Re: [Help-glpk] Linear Programming Relaxation

[Michael Hennebry]

On Thu, 3 Dec 2009, RC Loh wrote:

> Hi Andrew, Michael, Jeffrey, Ali,
>
> Thank you very much for all your information and advice. 
>
> So from what I gathered from all of you are that:
>
> 1) An Integer program can be solved using Interior Point method too. Not 
> necessary solving an Integer program using Simplex method.

Note that an integer program is not necessarily an integer linear program,
e.g.:
min x**3 + y**3 + z**3
s.t.
    x**2 + y**2 +z**2 = 1096234
    x, y, z integer

By itself, an interior point method is not likely to solve a integer problem.
An interior point method can be used as the LP solver
within a branch and bound or cutting plane solver.
One reason simplex solvers are usually preferred
is that the dual simplex method is good when solving
a sequence of more and more constrained problems.
This occurs with both branch and bound and cutting plane solvers.

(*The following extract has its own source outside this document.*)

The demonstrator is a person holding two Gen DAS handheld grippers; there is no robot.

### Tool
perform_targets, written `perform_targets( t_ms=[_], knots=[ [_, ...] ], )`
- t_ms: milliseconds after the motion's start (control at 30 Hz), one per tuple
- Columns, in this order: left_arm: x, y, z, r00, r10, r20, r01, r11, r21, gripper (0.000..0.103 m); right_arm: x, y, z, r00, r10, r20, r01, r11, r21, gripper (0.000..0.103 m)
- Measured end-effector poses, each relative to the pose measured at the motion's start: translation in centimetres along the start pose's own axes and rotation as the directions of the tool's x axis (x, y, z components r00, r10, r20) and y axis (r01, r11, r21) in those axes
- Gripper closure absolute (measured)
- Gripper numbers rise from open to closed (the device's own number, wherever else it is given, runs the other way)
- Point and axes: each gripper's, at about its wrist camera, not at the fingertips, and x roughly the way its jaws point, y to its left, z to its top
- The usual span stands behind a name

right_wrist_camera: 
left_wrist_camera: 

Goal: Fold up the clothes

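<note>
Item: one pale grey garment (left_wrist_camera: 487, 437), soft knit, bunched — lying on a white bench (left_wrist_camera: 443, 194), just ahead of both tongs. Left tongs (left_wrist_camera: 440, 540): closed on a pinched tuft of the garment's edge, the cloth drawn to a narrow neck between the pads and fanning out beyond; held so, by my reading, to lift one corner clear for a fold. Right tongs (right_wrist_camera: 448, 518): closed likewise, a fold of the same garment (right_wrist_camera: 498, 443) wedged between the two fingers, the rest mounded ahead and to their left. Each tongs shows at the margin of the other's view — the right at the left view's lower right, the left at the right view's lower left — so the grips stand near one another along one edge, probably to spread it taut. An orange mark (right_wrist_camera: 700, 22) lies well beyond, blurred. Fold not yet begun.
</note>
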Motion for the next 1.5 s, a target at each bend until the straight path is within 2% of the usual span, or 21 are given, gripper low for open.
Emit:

> 2) Simplex method under certain conditions also runs in polynomial time.
>
> Some of the terms used by Michael confused me. Sorry that I am very new to this 
> area. So I am not familiar with most of the terms.
>
> What is convex and non-convex?

Non-convex means not convex.

Since we are dealing with reals, I'll refer only to reals.

A convex subset of R**n has no hollows, coves, bays, etc.
If it's bounded and you shrink wrap it,
all the wrapping will touch the boundary
and all the boundary will touch the wrapping.
All filled triangles, ellipses, parallelograms
and straight hot dogs are convex.
Kidneys and bananas are not convex.
More precisely if S is a convex subset of R**n and x and y are members of S,
then the line segment between them is a subset of S.

A convex function is one for which linear interpolation produces a value
that is no less than the correct answer, e.g. connect the asterisks below.
*
  -
 *  -
      -
  *     -
   *      -
     *      -
        *     -
            *   -
                 *-
                      *
This implies that its domain is convex and that the set
{ (x, y) : y>=f(x) } is convex.
x need not be 1-dimensional.

> What is global optimum and local optimum?

A global optimum is what one usually means by optimum.
A local optimum is a best solution among it and those nearby.

> Can you give me examples of global optimum, local optimum, convex and 
> non-convex?

If one is trying to minimize one's altitude on the surface of the earth,
the top of the ocean is a rather large local optimum.

sin(x) has many local minima, all of which are global minima.
sin(x)/(1+x**2) has one global minimum and lots of local minima.
sin(x) restricted to x in [-pi, 0] is convex.
It has one local minimum which is also its global minimum.
sin(x) restricted to x in [-1.5pi, 0.5pi] has one
local minimum which is also its global minimum.
It is not convex.

--
Michael   address@hidden
"Pessimist: The glass is half empty.
Optimist:   The glass is half full.
Engineer:   The glass is twice as big as it needs to be."